Far’s mother was working through a small stand of acacia trees that had been comprehensively destroyed by the passage of a herd of deinotheres. These ancient elephant types had used their downward-pointing tusks and stubby trunks to leave the trees broken and splintered, the ground churned up, and the roots hauled out. People weren’t the only foragers here: warthogs and bushpigs grunted and squealed as they pushed their ugly faces into the churned-up earth. The destruction was recent. Far could see giant beetles at work burying fresh deinothere dung, and aardvarks and honey badgers rooting in the ground, seeking the beetles’ larvae.
Such a place made for good foraging. A good strategy for finding food in an unfamiliar land was to seek out the leftovers of other animals, especially destructive types like elephants and pigs. In the smashed-up stand of trees, Far’s mother would find food that would have otherwise been hidden or inaccessible. Among the broken trunks there were even ready-made levers, struts, and digging sticks to prize out roots from the ground, broken branches to shake to get at fruit, and slivers of palm to dig out pith.
Far’s mother was a serene, elegant woman, tall even for her kind; she might have been called Calm. She walked with her two children, the sleeping baby cradled over one shoulder, and a son. The boy was half Far’s age but already nearly as tall as she was, a skinny youth Far thought of as the Brat: irritating, clever, and much too successful at competing for their mother’s attention and generosity.
Calm’s own mother, Far’s grandmother, was at her side. In her mid-forties now, the grandmother was too stiff to be of much help digging for food. But she assisted her daughter by keeping an eye on the youngest child. No human would have been surprised to see old people in this group; it would have looked very natural. But no previous types of primates had grown old; few had survived much past their fertile years. Why should their bodies continue to keep them alive when they could not contribute further to the gene pool? But now it was different; among Far’s kind, old people had a role.

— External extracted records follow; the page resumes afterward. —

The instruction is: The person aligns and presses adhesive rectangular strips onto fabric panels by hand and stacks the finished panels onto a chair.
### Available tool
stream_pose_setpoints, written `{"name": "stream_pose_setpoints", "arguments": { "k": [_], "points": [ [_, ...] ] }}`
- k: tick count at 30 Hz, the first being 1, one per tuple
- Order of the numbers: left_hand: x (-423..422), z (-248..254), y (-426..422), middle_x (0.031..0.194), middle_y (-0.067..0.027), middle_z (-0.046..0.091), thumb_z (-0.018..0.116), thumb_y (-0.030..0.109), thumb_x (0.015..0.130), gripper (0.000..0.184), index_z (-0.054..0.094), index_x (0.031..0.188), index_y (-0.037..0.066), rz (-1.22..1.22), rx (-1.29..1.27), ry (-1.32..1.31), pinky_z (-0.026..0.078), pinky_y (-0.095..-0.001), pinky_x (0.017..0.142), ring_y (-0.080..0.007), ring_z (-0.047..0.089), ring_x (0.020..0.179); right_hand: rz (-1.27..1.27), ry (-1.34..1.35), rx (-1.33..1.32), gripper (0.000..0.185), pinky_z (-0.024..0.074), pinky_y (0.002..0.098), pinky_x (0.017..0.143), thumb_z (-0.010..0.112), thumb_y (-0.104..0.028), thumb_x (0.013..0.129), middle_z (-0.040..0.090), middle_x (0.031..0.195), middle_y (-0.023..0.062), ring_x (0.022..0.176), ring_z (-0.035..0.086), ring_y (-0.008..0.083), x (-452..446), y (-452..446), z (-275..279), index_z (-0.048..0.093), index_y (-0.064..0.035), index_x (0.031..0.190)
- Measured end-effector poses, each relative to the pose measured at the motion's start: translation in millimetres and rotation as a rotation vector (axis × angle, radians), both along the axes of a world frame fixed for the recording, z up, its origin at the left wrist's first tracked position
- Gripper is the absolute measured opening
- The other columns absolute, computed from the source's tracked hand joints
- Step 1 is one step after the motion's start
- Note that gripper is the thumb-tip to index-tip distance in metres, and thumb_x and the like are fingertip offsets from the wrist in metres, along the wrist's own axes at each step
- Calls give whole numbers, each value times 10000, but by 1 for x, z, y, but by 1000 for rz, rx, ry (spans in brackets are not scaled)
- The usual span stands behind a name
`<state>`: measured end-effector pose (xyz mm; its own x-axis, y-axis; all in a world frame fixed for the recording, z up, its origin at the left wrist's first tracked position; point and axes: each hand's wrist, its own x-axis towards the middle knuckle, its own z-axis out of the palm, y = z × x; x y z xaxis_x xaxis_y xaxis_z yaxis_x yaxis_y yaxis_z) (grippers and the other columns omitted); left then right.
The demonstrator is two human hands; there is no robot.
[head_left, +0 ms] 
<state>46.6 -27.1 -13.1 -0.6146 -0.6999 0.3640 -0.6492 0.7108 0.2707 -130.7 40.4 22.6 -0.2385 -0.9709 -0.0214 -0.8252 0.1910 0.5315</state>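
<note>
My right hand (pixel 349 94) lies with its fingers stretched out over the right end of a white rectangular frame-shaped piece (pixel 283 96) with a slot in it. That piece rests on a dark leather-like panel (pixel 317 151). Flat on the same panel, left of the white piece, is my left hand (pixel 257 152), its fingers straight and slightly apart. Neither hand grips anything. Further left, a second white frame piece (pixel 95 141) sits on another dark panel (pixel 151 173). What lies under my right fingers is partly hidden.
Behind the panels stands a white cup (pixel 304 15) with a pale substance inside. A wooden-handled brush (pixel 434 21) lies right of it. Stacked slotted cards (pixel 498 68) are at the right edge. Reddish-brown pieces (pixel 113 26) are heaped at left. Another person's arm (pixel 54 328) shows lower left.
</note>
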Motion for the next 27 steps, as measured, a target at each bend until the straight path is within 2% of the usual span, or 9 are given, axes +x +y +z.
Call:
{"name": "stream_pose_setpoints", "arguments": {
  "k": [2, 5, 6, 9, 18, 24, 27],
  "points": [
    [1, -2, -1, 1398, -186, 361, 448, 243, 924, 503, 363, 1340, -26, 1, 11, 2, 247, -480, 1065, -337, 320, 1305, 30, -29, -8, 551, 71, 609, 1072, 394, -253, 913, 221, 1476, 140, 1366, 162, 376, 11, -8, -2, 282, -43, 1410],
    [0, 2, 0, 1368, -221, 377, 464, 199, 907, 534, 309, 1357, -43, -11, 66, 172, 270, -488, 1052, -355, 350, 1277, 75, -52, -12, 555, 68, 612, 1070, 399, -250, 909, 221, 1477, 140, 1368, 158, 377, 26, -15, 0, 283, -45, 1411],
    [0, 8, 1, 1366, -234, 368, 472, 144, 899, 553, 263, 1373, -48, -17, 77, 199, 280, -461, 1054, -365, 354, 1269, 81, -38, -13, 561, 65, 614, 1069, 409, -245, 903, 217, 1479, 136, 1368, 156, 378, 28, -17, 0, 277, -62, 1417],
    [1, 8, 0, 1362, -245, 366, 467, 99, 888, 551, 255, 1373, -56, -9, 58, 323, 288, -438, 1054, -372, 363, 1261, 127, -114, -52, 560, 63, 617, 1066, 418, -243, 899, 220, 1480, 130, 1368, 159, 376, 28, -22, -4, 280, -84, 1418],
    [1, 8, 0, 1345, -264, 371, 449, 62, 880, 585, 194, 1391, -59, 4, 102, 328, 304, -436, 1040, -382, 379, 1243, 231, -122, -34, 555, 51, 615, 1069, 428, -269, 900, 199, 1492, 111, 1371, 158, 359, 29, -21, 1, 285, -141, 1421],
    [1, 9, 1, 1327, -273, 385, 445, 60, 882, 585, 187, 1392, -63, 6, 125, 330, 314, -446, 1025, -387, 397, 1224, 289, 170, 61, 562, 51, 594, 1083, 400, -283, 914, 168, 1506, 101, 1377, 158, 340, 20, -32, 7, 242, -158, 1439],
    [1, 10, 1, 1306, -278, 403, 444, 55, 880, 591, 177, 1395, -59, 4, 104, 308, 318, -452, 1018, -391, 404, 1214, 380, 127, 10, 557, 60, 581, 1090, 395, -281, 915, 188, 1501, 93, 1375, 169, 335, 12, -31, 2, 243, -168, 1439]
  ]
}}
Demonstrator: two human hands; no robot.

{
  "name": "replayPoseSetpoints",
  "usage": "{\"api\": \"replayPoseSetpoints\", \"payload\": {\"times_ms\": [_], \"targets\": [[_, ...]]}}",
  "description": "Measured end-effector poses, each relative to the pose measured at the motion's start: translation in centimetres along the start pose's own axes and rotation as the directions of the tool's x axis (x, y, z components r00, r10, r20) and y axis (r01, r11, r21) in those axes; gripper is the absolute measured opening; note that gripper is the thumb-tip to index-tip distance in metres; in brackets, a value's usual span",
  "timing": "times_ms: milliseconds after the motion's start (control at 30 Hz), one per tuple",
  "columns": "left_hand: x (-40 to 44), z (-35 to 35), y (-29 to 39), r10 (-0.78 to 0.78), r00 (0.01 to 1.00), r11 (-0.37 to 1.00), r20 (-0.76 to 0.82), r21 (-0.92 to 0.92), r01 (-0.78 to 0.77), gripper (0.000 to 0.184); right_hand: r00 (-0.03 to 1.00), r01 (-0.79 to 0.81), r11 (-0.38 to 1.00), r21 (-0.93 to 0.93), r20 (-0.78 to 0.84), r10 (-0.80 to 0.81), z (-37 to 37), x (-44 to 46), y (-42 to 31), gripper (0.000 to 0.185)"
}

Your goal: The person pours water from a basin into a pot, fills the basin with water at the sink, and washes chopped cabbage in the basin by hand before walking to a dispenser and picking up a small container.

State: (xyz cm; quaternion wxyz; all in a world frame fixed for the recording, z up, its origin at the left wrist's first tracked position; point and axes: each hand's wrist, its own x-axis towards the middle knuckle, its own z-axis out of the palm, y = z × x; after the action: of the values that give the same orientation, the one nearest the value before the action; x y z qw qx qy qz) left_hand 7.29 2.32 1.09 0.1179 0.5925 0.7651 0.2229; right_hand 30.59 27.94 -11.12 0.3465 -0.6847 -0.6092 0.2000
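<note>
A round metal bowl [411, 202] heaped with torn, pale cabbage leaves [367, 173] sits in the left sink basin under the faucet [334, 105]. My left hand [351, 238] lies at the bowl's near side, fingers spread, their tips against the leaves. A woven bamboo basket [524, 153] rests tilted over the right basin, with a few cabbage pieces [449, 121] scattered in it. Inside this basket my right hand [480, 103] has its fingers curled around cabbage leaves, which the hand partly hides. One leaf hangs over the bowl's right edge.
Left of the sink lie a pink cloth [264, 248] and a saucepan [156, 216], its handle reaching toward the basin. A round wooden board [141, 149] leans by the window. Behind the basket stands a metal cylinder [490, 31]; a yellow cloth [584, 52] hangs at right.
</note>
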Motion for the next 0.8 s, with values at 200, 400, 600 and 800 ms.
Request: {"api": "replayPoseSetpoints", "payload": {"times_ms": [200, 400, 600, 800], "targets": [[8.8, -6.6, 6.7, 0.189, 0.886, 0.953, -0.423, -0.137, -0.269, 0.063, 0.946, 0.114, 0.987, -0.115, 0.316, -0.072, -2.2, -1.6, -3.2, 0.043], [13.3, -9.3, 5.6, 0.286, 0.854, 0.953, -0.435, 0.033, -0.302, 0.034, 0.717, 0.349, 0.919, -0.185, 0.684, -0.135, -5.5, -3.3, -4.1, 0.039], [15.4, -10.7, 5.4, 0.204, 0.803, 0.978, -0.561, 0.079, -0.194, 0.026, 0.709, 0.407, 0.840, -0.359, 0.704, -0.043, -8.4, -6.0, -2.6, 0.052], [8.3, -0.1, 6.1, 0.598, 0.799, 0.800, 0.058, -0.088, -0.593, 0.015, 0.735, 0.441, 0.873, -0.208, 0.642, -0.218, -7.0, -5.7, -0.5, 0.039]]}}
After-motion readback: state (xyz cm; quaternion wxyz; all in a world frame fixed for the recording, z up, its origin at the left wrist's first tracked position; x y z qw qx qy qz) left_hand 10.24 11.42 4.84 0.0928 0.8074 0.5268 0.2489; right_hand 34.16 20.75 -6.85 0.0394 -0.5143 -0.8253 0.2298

Panting, dusty, Far climbed the rock. It was just an outcrop a hundred meters across bearing nothing but strands of tough grass and a few insects and lizards. But for the people it was a temporary home base, an island of comparative sanctuary in this open savannah, this sea of danger. On the outcrop itself a couple of men were repairing wooden spears. They worked absently, eyes roving, as if their hands were working by themselves. Some of the older children played, rehearsing for the adulthood to come. They wrestled, chased, mock-stalked each other. Two six-year-olds were engaged in clumsy foreplay, fingering each other’s nipples and bellies.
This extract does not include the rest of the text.